Five million subscribers on Youtube, a highly publicized Twitter ban, tens of thousands of people for his book tour, and millions of books sold made Jordan Peterson “the most important intellectual in the West” (according to the NYT). 

The problem with JP today is that his popularity made him untouchable. 

And, similar to Sam Harris, he has built some sort of intellectual bubble where he enjoys a monopoly on truth because his voice isn’t challenged by anyone. 

This leads to him making a few mistakes. 

JP has an encyclopedic knowledge of psychology. He knows philosophy rather well too. But he seemingly never studied ancient history, which is incomprehensible in regard to his topics of predilection. 

I am highlighting a few of his mistakes below. 

#1 The Nature of the Bible

There was only one thing that came out of the Peterson/Harris debate from a few years ago: JP looks at the Bible as a metaphorical book whose stories can guide us in our daily life when they’re interpreted. 

Sam Harris reads the Bible literally. 

In effect, both of them are right and wrong. Let me explain. 
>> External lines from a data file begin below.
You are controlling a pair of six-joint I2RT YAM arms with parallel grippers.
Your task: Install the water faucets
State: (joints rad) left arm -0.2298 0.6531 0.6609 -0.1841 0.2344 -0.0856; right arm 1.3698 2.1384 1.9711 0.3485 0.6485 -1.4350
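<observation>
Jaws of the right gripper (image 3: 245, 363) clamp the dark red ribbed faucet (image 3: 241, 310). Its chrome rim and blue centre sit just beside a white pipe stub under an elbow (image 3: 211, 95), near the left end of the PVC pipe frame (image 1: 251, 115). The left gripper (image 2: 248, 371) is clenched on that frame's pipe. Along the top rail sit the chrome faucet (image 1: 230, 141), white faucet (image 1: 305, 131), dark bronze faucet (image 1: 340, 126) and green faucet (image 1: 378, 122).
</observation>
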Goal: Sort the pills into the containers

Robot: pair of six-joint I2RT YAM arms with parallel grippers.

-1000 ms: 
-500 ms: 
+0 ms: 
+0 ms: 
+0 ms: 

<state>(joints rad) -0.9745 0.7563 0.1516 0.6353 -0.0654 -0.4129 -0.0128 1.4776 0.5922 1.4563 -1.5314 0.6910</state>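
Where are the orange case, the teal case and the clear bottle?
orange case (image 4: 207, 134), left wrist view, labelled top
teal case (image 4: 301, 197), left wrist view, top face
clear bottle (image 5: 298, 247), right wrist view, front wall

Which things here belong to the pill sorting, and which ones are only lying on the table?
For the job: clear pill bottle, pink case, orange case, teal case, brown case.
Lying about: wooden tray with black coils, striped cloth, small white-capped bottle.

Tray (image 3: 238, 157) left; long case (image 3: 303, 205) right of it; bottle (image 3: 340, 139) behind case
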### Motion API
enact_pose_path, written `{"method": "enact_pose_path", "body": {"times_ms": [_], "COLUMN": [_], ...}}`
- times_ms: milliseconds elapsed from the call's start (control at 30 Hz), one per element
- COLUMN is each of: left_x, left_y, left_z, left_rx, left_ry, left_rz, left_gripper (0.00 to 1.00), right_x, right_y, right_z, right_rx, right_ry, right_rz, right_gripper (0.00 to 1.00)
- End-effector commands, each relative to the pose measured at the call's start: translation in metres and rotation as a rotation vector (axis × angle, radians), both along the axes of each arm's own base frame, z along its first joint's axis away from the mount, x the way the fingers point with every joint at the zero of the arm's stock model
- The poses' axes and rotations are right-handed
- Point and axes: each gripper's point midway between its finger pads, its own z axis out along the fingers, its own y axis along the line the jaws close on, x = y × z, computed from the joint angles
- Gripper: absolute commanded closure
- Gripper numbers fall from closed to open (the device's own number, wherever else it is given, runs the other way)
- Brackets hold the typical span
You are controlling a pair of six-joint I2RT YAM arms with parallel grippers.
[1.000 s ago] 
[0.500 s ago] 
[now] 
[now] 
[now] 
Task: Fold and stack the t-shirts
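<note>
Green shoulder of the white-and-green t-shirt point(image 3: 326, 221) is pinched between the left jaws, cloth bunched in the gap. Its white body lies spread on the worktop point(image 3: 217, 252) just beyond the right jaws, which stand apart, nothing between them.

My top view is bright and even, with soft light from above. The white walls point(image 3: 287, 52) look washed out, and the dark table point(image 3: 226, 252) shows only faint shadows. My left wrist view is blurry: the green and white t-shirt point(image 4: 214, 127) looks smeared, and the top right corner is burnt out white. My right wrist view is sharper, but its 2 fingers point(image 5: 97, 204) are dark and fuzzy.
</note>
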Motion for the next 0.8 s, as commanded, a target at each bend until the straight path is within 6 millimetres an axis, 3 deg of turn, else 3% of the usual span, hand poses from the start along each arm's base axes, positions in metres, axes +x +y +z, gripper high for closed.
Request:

The Bible contains a lot of correct facts (the entire history of the Jewish people for example). It also contains a lot of nonsense (the sea definitely didn’t split in half to let them escape Egypt). 

The difficulty is in separating the facts from the stories (something that Werner Keller did in his book “The Bible as History”). 

When you look at the Bible the way JP does it, all of it is stories, myths, and metaphors helping you orientate yourself in life. 

When the Jews wandered for 40 years in the desert, JP interprets it in the sense that when you leave tyranny, you go through a period during which you’re lost because the meaning you had in your life came from serving a tyrant. 

Now that you’ve left the tyrant, you’ve lost the meaning. It takes some time (40 years) before finding it back. 

Nothing bad in this interpretation because it’s true. 

But this isn’t the right event to interpret.

The Jews did escape Egypt, and did spend a long time in the desert. 

Imagine for a moment that they had not? Imagine they’d found Canaan right away? 

How would JP have interpreted it then? “When you leave tyranny, you find the Promised Land right away”? 

That would have been annoying as it would not have fitted reality. 

This is only one of the many examples. When JP interprets the encounter of Jesus and the Devil, that definitely is a metaphor. When he speaks about Eden, it’s definitely a metaphor too. 

Conclusion: not everything in the Bible should be interpreted because not everything is a metaphor…but not everything is true either. 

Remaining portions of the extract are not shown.